Many seniors are challenging the idea that growing older means leaving home to live in a nursing home or other care facility. Instead, they are increasingly choosing to renovate their own home and enjoy their golden years in the environment where they feel most comfortable. Choosing to age in place does not mean forgoing support. Many aging seniors receive home health services as well as assistance with both home maintenance and daily tasks.
Even with support, remaining in one’s home can give a person a valuable sense of independence and empowerment. Of course, appropriate planning is necessary to ensure that a senior can age in place safely and comfortably. Before beginning any home renovations, keep in mind any specific medical issues and health issues that require accommodation. Arranging a home consultation with an occupational therapist might be a valuable use of time, as they can make a home visit and offer suggestions for that particular space. While a consultation with a specialist can provide more personalized recommendations, here are five smart home renovations everyone planning to age in place should consider.
1. Modify Flooring
Falls are a leading cause of injury for senior citizens. The Center for Disease Control reports that three million older people visit emergency departments for fall-related injuries every year. Having proper floors installed can help mitigate this risk. Short-pile carpet is a good choice for safety, as it is less likely to cause falls than shaggier carpeting. Wood or laminate flooring can be workable alternatives, but they have some drawbacks. These floors are hard enough to cause physical injury in the event of a fall. Additionally, there is a risk of slipping on a smooth floor. Rugs should generally be avoided as they can be tripping hazards. If rugs are used, they should be taped down or otherwise carefully secured.
2. Make Accessibility A Priority
Widening doorways and installing ramps makes it possible to navigate a home while using a walker, wheelchair, or other mobility aid. Another way to ensure safety is to make sure the home has at least one no-step entryway. The National Council for Aging in place recommends a no-step entry to prevent falls. Stairs can become an increasing challenge as an individual ages. A stair lift ensures that you or your loved one will continue to have full access to the whole house even once they can no longer safely climb a staircase. Another option is an elevator. Although a home elevator is more expensive than a stair lift, some families find it to be a worthwhile investment.
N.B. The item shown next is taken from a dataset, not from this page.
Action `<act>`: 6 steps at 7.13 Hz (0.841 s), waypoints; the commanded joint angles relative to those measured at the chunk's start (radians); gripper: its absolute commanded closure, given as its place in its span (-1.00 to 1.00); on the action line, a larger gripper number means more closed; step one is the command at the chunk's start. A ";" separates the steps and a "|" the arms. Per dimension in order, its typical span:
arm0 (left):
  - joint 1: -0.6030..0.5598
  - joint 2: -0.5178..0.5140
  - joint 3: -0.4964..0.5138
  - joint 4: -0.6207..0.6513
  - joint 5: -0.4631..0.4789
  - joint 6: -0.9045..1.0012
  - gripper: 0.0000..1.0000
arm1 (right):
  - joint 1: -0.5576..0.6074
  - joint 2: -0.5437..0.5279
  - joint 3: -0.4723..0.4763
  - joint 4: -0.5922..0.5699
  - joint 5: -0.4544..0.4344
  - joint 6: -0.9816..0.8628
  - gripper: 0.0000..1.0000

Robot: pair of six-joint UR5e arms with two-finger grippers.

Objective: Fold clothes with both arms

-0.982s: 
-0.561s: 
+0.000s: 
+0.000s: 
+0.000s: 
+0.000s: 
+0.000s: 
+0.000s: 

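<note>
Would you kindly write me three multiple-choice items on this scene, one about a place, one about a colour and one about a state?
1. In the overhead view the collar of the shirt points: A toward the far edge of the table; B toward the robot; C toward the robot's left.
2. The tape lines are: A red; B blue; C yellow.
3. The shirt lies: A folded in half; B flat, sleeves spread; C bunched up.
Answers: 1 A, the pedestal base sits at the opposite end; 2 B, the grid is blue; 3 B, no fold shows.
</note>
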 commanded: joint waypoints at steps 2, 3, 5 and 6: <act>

3. Improve Bathroom Safety
The bathroom can be a particularly dangerous environment for seniors. There are many safety features that can help prevent falls, slips, and other injuries. First, consider installing a step-in bathtub or shower. Getting in and out of a traditional tub can pose a problem for any individual with physical limitations. A step-in unit makes life easier for both patients and caregivers. The National Council for Aging in Place also recommends moving sinks and cabinets to ensure plenty of clearance space for mobility devices. Handrails are also an important safety feature and should be installed by both the toilet and bath or shower.
4. Renovate The Kitchen
With some modifications, many seniors living at home can continue to enjoy using their kitchen independently. The height of appliances, cabinets, and countertops could be professionally adjusted so that they can be accessed comfortably. Individuals with arthritis or grip problems might consider touchless faucets. The right flooring can also make standing to complete cooking and cleaning tasks a little easier. Tile is harder on hips and joints than options like cork or linoleum.
5. Rethink The Home’s Lighting
As an individual grows older, they require more light to see well enough to complete many tasks and activities. Installing brighter lights can help seniors feel comfortable and enjoy their living space more. Changing light bulbs can also be a safety issue. LED lighting lasts longer and changing light bulbs less often reduces the risk of someone falling from a ladder or chair. Additionally, any areas of the home that might be difficult to navigate should be well lit.